Picture: Storm and bioluminescence over Jervis Bay. Credit: Trevor McKinnon (Unsplash).
The Southern Annular Mode (SAM) is the name given to a hemisphere-wide non-periodic shift in the Southern Hemisphere pressure field.
When the pressure is relatively high over the Antarctic SAM is said to be in its negative phase, whereas when the pressure is relatively low over the Antarctic SAM is said to be in its positive phase. Transitions from one phase to the other can take weeks or months.
The SAM is an important idea widely used in climate science. It is commonly used to describe changes in the jet stream and the storm track, and it is sometimes linked to changes in temperature and precipitation in the midlatitudes.

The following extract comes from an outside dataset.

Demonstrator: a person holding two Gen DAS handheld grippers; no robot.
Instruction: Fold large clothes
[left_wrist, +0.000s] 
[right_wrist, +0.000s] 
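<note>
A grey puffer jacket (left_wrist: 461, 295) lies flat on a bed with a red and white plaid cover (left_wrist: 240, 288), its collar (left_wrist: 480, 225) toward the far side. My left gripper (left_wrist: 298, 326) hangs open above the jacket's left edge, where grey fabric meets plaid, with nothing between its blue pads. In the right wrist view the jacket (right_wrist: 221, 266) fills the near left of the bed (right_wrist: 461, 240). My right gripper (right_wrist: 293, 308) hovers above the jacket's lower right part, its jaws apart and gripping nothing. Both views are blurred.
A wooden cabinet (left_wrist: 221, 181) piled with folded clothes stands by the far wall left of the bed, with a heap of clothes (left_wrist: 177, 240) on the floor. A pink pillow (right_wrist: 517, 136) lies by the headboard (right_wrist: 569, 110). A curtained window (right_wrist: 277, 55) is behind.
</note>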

Research by CLEX scientists and colleagues re-examines some of the basic assumptions and interpretations in the theory. In particular, they show the SAM cannot be interpreted as a descriptor of mid-latitude variability and it has little imprint on the weather of the storm track.
Instead, they argue that SAM is really a measure of how strongly the Antarctic couples with the midlatitudes. The study calls for caution in relating mid-latitude weather to SAM.
- Paper: Spensberger, C., M. J. Reeder, T. Spengler, and M. Patterson. 2019. The connection between the Southern Annular Mode and a feature-based perspective on Southern Hemisphere mid-latitude winter variability. J.Clim. 33, 115 – 129. Doi: 10.1175/JCLI-D-19-0224.1.